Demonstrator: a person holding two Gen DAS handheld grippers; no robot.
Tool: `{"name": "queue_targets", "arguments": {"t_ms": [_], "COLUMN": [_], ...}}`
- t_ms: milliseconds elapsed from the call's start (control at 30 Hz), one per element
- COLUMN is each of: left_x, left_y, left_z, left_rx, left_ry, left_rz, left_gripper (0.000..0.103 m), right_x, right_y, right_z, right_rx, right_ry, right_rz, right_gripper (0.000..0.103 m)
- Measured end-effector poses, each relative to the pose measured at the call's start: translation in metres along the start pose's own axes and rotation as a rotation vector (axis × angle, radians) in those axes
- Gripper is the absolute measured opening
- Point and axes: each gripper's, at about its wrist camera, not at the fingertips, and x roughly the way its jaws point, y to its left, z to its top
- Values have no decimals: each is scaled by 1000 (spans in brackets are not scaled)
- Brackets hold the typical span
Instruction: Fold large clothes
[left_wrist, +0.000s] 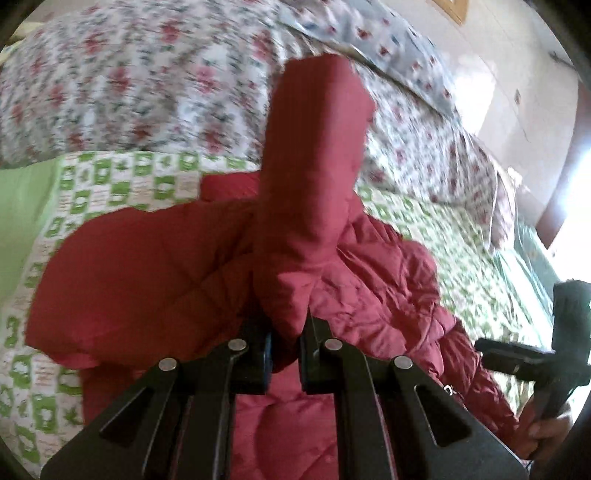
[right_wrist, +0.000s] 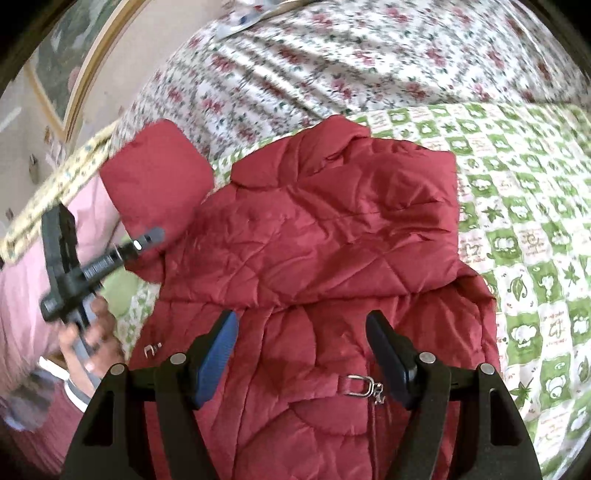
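A red quilted jacket (right_wrist: 317, 236) lies on a bed with a green-and-white patterned sheet (right_wrist: 524, 229). My left gripper (left_wrist: 286, 328) is shut on the jacket's sleeve (left_wrist: 314, 177) and holds it lifted above the jacket body (left_wrist: 155, 266). In the right wrist view the left gripper (right_wrist: 147, 240) shows at the left with the raised sleeve (right_wrist: 159, 173). My right gripper (right_wrist: 303, 332) is open and empty, hovering over the jacket's lower front near a metal buckle (right_wrist: 358, 384). It also shows at the right edge of the left wrist view (left_wrist: 532, 354).
A floral quilt (right_wrist: 351, 59) is bunched along the far side of the bed (left_wrist: 122, 85). A framed picture (right_wrist: 66, 70) hangs on the wall at the left. A pink garment (right_wrist: 26, 295) lies at the left bed edge.
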Motion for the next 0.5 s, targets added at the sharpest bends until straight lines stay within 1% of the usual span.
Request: {"name": "queue_targets", "arguments": {"t_ms": [133,300,367,500], "left_x": [21,40,53,77], "left_y": [-20,-41,-50,-57], "left_z": [-7,-13,-19,-30], "left_rx": [23,28,34,34], "left_ry": [30,50,76,135], "left_rz": [-17,-70,-92,-89], "left_gripper": [8,8,8,8], "right_x": [1,0,1,5], "right_y": [-15,-30,-33,-40], "right_z": [6,12,14,18], "right_rx": [60,122,142,179], "right_ry": [-4,-27,-31,-37], "right_rz": [22,48,55,76], "right_gripper": [74,75,75,75]}}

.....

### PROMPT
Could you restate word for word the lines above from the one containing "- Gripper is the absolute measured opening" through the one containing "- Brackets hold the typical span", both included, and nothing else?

### EXERCISE SOLUTION
- Gripper is the absolute measured opening
- Point and axes: each gripper's, at about its wrist camera, not at the fingertips, and x roughly the way its jaws point, y to its left, z to its top
- Values have no decimals: each is scaled by 1000 (spans in brackets are not scaled)
- Brackets hold the typical span

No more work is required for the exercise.